■ Work order
Please copy every line with the string "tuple" from the entries below.

■ Extracted records
Segment Open

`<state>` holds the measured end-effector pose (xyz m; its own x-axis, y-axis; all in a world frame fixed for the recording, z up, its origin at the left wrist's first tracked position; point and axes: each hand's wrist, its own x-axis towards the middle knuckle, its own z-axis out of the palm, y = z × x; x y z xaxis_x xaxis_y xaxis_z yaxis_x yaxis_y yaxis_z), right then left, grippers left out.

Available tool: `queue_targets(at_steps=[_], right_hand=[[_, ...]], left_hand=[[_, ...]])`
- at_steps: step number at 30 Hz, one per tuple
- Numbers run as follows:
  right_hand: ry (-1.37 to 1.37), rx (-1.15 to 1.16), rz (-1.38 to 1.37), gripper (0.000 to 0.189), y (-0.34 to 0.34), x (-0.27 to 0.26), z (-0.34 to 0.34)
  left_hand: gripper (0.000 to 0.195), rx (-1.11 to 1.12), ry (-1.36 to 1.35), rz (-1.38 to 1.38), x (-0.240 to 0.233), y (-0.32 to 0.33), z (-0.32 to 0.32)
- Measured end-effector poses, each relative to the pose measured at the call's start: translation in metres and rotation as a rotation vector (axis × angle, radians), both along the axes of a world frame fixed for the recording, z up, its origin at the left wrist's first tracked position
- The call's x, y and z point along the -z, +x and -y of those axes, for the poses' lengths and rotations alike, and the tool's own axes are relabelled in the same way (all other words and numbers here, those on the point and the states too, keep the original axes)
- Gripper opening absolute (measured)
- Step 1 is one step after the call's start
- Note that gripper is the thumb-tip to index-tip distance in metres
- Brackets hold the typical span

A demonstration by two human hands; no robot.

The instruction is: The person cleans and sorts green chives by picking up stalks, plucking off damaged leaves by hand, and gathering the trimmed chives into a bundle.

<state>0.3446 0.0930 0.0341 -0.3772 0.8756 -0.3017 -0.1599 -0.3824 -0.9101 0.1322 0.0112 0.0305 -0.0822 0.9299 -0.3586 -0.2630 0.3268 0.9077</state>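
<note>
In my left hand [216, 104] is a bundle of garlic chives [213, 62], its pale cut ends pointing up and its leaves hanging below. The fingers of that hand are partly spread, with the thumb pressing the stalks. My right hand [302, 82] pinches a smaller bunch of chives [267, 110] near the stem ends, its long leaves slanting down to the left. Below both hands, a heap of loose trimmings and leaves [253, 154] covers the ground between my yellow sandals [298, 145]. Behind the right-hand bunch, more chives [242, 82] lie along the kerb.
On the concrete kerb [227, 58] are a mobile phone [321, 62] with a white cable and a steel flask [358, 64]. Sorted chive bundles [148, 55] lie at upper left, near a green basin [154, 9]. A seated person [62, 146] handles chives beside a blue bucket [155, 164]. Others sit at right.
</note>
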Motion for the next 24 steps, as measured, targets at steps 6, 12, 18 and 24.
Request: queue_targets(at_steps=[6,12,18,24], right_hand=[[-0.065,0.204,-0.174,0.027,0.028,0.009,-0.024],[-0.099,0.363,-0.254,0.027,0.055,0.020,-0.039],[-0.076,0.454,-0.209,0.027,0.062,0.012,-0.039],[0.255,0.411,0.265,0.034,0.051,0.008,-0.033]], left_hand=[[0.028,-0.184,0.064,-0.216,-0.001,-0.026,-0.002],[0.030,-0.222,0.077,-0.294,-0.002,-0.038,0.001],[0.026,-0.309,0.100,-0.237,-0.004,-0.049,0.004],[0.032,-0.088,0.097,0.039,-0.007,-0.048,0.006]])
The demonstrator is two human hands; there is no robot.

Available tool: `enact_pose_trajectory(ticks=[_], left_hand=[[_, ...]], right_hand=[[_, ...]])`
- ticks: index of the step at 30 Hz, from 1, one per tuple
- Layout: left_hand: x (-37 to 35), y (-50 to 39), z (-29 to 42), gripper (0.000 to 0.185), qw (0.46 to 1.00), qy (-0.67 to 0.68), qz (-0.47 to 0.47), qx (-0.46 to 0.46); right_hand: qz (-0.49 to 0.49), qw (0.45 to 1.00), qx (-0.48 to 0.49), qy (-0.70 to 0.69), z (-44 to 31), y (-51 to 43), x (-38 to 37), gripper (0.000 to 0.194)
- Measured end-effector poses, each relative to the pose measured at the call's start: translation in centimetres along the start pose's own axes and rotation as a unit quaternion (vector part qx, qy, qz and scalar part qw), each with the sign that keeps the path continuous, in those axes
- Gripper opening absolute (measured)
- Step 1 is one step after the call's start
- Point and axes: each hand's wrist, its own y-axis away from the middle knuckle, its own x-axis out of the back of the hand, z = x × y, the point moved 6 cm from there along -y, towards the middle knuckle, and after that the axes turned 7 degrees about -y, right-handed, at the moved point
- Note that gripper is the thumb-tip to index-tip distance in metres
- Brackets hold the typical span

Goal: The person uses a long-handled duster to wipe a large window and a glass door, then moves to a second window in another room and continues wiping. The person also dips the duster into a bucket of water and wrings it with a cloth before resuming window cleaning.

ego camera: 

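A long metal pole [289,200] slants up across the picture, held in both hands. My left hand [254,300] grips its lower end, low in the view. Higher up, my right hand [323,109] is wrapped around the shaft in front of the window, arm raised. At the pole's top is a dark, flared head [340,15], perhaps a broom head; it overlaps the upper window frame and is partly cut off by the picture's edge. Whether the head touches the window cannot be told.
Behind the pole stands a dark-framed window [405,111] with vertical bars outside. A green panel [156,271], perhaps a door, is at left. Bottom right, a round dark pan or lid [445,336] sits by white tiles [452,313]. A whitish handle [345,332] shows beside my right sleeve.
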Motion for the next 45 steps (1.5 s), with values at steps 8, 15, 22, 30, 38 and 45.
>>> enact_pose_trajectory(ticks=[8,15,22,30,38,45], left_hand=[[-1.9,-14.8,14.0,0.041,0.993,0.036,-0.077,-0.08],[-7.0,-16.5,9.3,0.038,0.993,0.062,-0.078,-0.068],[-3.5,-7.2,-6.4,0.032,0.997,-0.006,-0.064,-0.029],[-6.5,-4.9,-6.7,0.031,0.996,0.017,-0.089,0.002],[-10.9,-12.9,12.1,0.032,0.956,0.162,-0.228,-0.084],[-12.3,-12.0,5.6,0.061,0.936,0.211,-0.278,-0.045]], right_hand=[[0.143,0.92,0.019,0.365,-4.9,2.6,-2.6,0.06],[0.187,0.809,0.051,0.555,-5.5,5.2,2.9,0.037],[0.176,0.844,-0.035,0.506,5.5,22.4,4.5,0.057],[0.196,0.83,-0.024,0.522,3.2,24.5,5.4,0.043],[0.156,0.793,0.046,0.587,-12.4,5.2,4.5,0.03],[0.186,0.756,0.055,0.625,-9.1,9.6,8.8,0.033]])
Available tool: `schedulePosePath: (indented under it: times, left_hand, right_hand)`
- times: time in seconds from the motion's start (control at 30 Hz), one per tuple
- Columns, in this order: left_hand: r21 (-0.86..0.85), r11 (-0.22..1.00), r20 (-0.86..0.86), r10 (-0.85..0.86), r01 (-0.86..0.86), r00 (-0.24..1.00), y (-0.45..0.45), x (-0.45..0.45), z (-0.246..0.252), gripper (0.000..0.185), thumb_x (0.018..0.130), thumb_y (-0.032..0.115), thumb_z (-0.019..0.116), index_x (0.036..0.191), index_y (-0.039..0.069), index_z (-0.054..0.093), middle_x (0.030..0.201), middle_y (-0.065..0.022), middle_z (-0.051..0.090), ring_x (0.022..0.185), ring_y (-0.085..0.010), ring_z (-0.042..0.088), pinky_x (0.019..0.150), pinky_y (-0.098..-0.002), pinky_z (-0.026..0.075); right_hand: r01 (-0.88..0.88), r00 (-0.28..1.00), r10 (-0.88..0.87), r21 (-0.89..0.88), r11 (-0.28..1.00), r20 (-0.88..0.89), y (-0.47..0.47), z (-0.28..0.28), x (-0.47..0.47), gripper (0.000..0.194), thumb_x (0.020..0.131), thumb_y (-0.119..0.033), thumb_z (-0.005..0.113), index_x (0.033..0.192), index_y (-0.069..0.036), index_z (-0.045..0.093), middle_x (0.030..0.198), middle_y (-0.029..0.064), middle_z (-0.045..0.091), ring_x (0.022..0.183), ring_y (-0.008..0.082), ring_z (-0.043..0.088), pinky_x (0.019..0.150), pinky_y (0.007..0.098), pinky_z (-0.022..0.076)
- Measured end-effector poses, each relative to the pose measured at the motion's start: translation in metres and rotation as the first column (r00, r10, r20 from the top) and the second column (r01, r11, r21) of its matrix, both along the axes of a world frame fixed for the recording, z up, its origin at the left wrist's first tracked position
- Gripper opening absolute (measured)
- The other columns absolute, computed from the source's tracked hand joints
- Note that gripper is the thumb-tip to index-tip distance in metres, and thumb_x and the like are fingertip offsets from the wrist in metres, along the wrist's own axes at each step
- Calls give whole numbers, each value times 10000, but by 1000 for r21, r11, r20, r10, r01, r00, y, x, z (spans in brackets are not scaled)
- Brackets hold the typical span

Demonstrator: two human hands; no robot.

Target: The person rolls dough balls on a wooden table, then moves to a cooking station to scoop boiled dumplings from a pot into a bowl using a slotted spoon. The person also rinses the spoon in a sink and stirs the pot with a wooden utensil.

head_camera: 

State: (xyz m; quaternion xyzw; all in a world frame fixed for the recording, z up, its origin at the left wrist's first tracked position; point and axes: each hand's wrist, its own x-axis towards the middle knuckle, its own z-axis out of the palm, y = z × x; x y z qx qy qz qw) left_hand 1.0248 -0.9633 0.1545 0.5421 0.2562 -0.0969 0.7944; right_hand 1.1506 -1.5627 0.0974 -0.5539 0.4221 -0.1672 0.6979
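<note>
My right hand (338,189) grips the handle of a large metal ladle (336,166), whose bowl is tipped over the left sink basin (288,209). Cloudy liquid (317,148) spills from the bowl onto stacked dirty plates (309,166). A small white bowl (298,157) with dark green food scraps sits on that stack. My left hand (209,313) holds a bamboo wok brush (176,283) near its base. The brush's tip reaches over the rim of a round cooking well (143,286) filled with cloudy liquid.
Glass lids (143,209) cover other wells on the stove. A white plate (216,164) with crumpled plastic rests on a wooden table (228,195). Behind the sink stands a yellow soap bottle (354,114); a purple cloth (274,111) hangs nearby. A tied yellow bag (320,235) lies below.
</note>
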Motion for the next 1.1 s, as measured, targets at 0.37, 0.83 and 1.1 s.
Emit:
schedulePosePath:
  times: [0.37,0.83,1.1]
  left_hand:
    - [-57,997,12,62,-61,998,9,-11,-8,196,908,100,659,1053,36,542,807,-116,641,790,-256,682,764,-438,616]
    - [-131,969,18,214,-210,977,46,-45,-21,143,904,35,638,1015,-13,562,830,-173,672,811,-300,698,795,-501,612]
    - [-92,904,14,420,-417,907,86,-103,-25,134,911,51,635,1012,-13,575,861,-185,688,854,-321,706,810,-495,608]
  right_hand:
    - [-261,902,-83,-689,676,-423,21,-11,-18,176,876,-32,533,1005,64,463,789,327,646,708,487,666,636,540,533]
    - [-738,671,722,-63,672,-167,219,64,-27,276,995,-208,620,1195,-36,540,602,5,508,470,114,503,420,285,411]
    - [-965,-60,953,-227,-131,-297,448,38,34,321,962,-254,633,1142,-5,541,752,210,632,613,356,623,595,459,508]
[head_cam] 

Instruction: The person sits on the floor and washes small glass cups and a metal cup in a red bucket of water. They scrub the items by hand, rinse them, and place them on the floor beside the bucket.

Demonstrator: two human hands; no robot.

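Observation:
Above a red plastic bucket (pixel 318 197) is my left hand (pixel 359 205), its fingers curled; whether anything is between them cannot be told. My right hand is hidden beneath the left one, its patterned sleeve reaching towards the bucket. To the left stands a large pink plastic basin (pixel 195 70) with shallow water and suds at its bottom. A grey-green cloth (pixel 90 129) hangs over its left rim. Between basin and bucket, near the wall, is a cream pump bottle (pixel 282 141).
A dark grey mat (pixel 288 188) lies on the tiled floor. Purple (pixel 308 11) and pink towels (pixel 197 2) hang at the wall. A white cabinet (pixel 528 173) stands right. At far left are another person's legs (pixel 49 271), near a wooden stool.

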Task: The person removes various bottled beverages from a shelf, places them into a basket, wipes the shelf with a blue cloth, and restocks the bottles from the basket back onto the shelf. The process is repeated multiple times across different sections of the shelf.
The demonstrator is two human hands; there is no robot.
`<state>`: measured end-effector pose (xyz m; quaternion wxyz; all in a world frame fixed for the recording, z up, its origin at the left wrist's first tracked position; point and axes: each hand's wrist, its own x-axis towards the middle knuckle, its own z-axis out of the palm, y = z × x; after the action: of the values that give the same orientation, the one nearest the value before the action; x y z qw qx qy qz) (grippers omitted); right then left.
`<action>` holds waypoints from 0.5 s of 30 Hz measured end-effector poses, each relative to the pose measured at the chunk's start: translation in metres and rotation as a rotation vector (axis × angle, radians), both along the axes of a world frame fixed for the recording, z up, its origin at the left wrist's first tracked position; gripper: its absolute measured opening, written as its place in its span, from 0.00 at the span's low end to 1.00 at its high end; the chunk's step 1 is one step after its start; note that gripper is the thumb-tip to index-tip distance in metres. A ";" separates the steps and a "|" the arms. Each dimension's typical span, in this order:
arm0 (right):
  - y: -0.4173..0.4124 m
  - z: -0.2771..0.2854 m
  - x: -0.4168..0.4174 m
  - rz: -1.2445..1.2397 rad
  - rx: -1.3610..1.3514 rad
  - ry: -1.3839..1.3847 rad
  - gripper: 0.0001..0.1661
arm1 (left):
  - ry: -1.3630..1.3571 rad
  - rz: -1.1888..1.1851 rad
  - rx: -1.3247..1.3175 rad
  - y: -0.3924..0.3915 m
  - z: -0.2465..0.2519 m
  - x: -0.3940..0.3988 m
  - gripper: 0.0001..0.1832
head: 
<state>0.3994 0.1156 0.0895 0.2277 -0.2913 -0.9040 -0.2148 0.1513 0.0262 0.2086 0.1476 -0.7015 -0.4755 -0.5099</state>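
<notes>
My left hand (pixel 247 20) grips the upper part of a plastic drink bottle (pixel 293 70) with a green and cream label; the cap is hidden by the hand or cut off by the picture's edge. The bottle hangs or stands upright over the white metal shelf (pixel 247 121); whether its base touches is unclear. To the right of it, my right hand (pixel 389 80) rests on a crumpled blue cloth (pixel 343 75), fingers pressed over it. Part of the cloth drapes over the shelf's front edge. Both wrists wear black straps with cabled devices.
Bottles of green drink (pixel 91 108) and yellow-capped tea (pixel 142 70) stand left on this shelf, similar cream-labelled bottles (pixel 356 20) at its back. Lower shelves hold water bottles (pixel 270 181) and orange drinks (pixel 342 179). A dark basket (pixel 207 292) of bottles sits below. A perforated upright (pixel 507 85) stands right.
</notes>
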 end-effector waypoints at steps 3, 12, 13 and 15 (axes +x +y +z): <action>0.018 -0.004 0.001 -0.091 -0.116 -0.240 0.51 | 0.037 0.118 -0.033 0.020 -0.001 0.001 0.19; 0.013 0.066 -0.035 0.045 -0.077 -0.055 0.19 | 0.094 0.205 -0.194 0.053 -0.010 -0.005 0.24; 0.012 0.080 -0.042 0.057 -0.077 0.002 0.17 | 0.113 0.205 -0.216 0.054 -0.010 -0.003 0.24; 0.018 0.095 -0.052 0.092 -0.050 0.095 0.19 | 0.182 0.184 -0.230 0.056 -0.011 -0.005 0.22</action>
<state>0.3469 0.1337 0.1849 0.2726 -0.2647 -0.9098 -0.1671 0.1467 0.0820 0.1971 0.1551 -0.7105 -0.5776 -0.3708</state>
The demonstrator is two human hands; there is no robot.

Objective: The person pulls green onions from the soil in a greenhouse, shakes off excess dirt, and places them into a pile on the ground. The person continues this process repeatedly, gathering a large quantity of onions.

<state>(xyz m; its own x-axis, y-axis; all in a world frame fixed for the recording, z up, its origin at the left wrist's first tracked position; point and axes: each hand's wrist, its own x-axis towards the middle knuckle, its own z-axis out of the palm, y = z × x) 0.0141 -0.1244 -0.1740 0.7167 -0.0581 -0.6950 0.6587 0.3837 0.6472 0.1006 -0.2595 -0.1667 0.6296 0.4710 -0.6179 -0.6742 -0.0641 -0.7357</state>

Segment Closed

■ Answer space
- at_steps: step number at 30 Hz, one per tuple
- ticks: index of the step at 30 Hz, from 1, one per tuple
- times: time in seconds from the motion's start (control at 30 Hz), one per tuple

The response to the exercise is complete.